[Start of section]

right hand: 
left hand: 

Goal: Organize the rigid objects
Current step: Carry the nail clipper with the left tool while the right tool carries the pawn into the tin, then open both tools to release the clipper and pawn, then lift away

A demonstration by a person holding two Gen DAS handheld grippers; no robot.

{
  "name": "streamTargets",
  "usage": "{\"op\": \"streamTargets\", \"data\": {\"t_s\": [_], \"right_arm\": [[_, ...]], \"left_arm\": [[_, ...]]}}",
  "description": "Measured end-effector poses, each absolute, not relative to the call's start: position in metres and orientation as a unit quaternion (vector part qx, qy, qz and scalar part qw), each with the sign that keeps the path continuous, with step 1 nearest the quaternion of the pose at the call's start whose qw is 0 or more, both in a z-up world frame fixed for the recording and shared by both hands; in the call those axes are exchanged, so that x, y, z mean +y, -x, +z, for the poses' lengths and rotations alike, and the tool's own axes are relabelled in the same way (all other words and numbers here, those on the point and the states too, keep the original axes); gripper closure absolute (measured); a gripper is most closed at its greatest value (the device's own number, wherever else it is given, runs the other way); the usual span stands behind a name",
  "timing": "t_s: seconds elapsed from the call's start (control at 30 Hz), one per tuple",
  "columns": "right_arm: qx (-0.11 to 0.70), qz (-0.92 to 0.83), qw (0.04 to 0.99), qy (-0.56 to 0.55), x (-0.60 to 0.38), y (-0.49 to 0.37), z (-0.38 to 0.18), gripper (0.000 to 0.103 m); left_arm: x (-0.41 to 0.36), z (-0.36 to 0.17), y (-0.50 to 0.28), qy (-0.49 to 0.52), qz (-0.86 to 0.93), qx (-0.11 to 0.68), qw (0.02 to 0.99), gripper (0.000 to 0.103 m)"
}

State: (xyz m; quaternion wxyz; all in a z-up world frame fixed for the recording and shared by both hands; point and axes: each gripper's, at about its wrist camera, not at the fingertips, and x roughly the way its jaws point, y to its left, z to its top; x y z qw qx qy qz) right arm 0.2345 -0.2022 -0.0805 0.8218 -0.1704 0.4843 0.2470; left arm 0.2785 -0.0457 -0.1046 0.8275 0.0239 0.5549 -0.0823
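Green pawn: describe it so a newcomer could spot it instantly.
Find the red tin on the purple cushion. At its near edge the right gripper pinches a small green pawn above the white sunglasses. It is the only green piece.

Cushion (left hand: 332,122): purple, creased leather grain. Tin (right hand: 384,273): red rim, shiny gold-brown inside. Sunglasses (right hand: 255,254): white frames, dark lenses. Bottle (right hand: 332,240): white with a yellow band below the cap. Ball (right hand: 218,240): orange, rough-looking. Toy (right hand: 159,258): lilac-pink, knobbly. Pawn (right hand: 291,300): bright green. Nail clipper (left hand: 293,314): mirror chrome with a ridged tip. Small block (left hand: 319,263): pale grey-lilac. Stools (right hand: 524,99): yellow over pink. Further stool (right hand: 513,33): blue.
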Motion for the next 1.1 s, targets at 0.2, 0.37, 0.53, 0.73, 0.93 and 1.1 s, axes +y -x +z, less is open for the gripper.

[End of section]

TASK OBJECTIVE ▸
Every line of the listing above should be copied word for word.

SOLVED PROBLEM ▸
right hand: 
left hand: 

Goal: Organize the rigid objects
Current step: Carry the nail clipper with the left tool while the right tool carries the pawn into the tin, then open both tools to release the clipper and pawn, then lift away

A demonstration by a person holding two Gen DAS handheld grippers; no robot.

{
  "name": "streamTargets",
  "usage": "{\"op\": \"streamTargets\", \"data\": {\"t_s\": [_], \"right_arm\": [[_, ...]], \"left_arm\": [[_, ...]]}}",
  "description": "Measured end-effector poses, each absolute, not relative to the call's start: position in metres and orientation as a unit quaternion (vector part qx, qy, qz and scalar part qw), each with the sign that keeps the path continuous, with step 1 nearest the quaternion of the pose at the call's start whose qw is 0 or more, both in a z-up world frame fixed for the recording and shared by both hands; in the call those axes are exchanged, so that x, y, z mean +y, -x, +z, for the poses' lengths and rotations alike, and the tool's own axes are relabelled in the same way (all other words and numbers here, those on the point and the states too, keep the original axes); gripper closure absolute (measured); a gripper is most closed at its greatest value (the device's own number, wherever else it is given, runs the other way); the usual span stands behind a name",
  "timing": "t_s: seconds elapsed from the call's start (control at 30 Hz), one per tuple",
  "columns": "right_arm: qx (-0.11 to 0.70), qz (-0.92 to 0.83), qw (0.04 to 0.99), qy (-0.56 to 0.55), x (-0.60 to 0.38), y (-0.49 to 0.37), z (-0.38 to 0.18), gripper (0.000 to 0.103 m); left_arm: x (-0.41 to 0.36), z (-0.36 to 0.17), y (-0.50 to 0.28), qy (-0.49 to 0.52), qz (-0.86 to 0.93), qx (-0.11 to 0.68), qw (0.02 to 0.99), gripper (0.000 to 0.103 m)"
}

State: (xyz m; quaternion wxyz; all in a z-up world frame fixed for the recording and shared by both hands; point and axes: each gripper's, at about its wrist camera, not at the fingertips, and x roughly the way its jaws point, y to its left, z to its top; x y z qw qx qy qz) right arm 0.2345 -0.2022 -0.0805 0.8218 -0.1704 0.4843 0.2470; left arm 0.2785 -0.0457 -0.1046 0.8275 0.0239 0.5549 -0.0823
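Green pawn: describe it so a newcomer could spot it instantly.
Find the red tin on the purple cushion. At its near edge the right gripper pinches a small green pawn above the white sunglasses. It is the only green piece.

Cushion (left hand: 332,122): purple, creased leather grain. Tin (right hand: 384,273): red rim, shiny gold-brown inside. Sunglasses (right hand: 255,254): white frames, dark lenses. Bottle (right hand: 332,240): white with a yellow band below the cap. Ball (right hand: 218,240): orange, rough-looking. Toy (right hand: 159,258): lilac-pink, knobbly. Pawn (right hand: 291,300): bright green. Nail clipper (left hand: 293,314): mirror chrome with a ridged tip. Small block (left hand: 319,263): pale grey-lilac. Stools (right hand: 524,99): yellow over pink. Further stool (right hand: 513,33): blue.
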Motion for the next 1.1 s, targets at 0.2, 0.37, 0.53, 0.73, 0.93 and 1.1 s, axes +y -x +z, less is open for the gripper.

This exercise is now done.